« C’est un crime public. J’espère que le PGR remplira son devoir ». C’était la première réaction de Ferro Rodrigues à VISÃO à l’incident de samedi, au cours duquel des dizaines de manifestants du déni, rassemblés devant le Parlement, remarquant sa présence dans un restaurant voisin, l’ont entouré, insulté et menacé.

Le président de l’Assemblée de la République (AR), accompagné de son épouse, a été trinqué par les manifestants – rassemblés dans une action dont la devise était « Pour nos enfants – Vers la liberté » (et dans laquelle l’ancien candidat à la présidentielle Fernando Nobre a même pris la parole) – avec des cris de « assassin », « méchant » ou « pédophile ». « Ne touchez pas à nos enfants ! », « Ne touchez pas à la Constitution ! », « Pas de dictature ! », ont crié les personnes présentes pendant plusieurs minutes.

Une femme, toujours très remarquée dans des initiatives de ce genre, armée d’un mégaphone, a laissé d’autres messages, qui sonnaient comme une menace, contre l’homme politique, mais aussi contre le restaurant où il déjeunait : « Ce ne sont pas ces deux voyous qu’ils vous protéger, vous pouvez être sûr! » [referindo-se aos dois seguranças que, perante o sucedido, se aproximaram da mesa em que se encontrava a segunda figura do Estado] (…) « Ce restaurant est marqué par le peuple portugais, aucun client n’aura plus jamais la paix ! ».

Ce ne sont pas ces deux hommes de main qui vous protègent, vous pouvez en être sûr !

Crie à Ferro Rodrigues, un manifestant

A la fin du repas, Ferro Rodrigues, 71 ans, a quitté l’établissement sous escorte des agents de sécurité qui l’accompagnaient, sans que la présence de renforts policiers ne soit visible.

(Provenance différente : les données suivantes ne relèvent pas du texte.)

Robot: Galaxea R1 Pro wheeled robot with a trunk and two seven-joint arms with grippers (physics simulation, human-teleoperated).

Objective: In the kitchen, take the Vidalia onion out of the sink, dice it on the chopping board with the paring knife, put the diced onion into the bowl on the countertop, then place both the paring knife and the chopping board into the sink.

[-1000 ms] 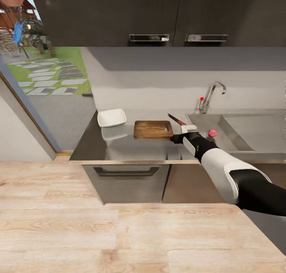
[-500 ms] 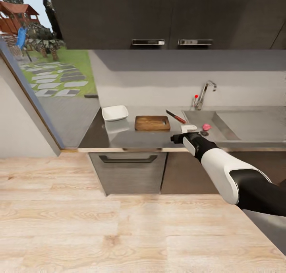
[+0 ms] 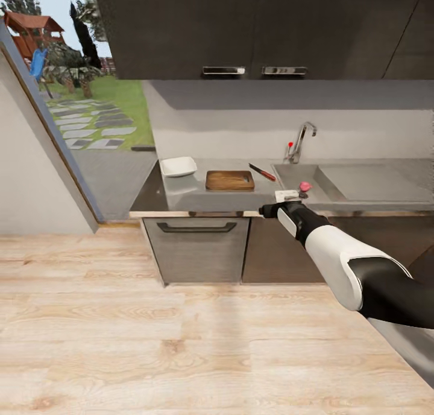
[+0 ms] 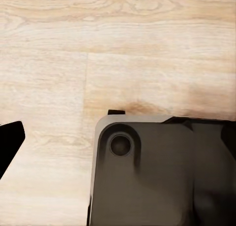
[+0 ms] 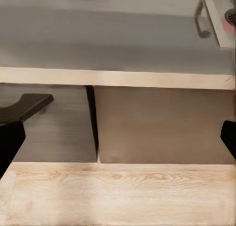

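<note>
Countertop (image 3: 193,195): grey, glossy, running over dark cabinet fronts; robot is standing back from it on the wood floor (image 3: 150,342).

Bowl (image 3: 178,166): white, sitting at the counter's 9 o'clock end.

Chopping board (image 3: 229,180): brown, lying flat just at 3 o'clock of the bowl, apart from it.

Paring knife (image 3: 263,172): red handle, dark blade, lying on the counter btwn board and sink (image 3: 361,186).

Onion (image 3: 305,187): pinkish, sitting in the sink basin near its front edge, at 5 o'clock of the tap (image 3: 299,139).

Right gripper (image 3: 287,195): arm is reaching fwd in head view, tip hanging short of the counter's front edge. In right wrist view its fingers (image 5: 14,117) are standing wide apart w/ nothing btwn them, facing cabinet fronts (image 5: 147,122).

Left gripper: open or closed, cannot tell; left wrist view is looking down at floor and a dark robot part (image 4: 162,172).
</note>
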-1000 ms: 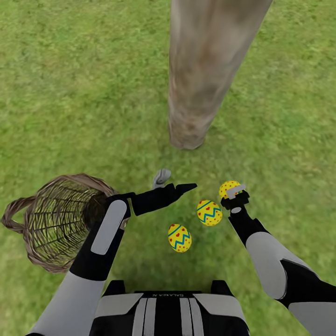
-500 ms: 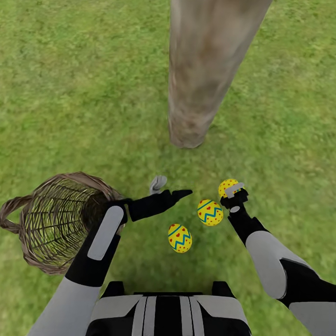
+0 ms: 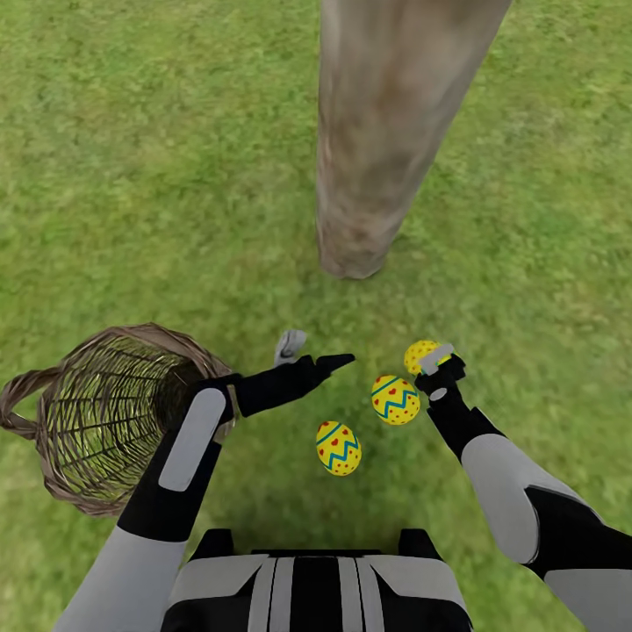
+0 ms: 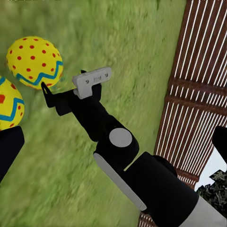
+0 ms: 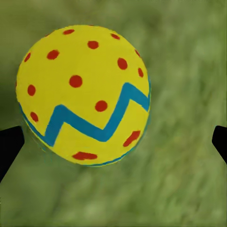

Les manifestants, certains accompagnés d’enfants en armes, d’autres portant des affiches contre les mesures du gouvernement pour contenir la pandémie de Covid-19, ont entouré le président de l’AR, en criant « Respect ! Respect ! », même certains de ces individus ont violemment heurté la voiture dans laquelle Ferro Rodrigues est parti.

Ferro Rodrigues a dû être protégé par un agent de sécurité pour se rendre à la voiture qui l’a transporté hors de l’endroit où se trouvaient les manifestants, qui l’ont entouré et l’ont insulté pendant plusieurs minutes.

L’incident, filmé par plusieurs téléphones portables, est rapidement devenu viral sur les réseaux sociaux, devenant l’un des problèmes les plus discutés dans le pays au cours du week-end. Ces dernières heures, de nouvelles vidéos, publiées par des personnes présentes à l’époque, sont arrivées sur des plateformes comme Facebook, nous permettant de voir comment tout cela s’est passé.

Contacté par VISÃO, le parquet général (PGR) n’a pas encore confirmé, à ce jour, si ces événements ont abouti, en fait, et comme l’espère Ferro Rodrigues, à l’ouverture d’une enquête par le ministère public (MP).

Le contenu de Ferro Rodrigues sur les attaques des négationnistes : « C’est un crime public. J’espère que le PGR fera son devoir » apparaît d’abord dans Visão.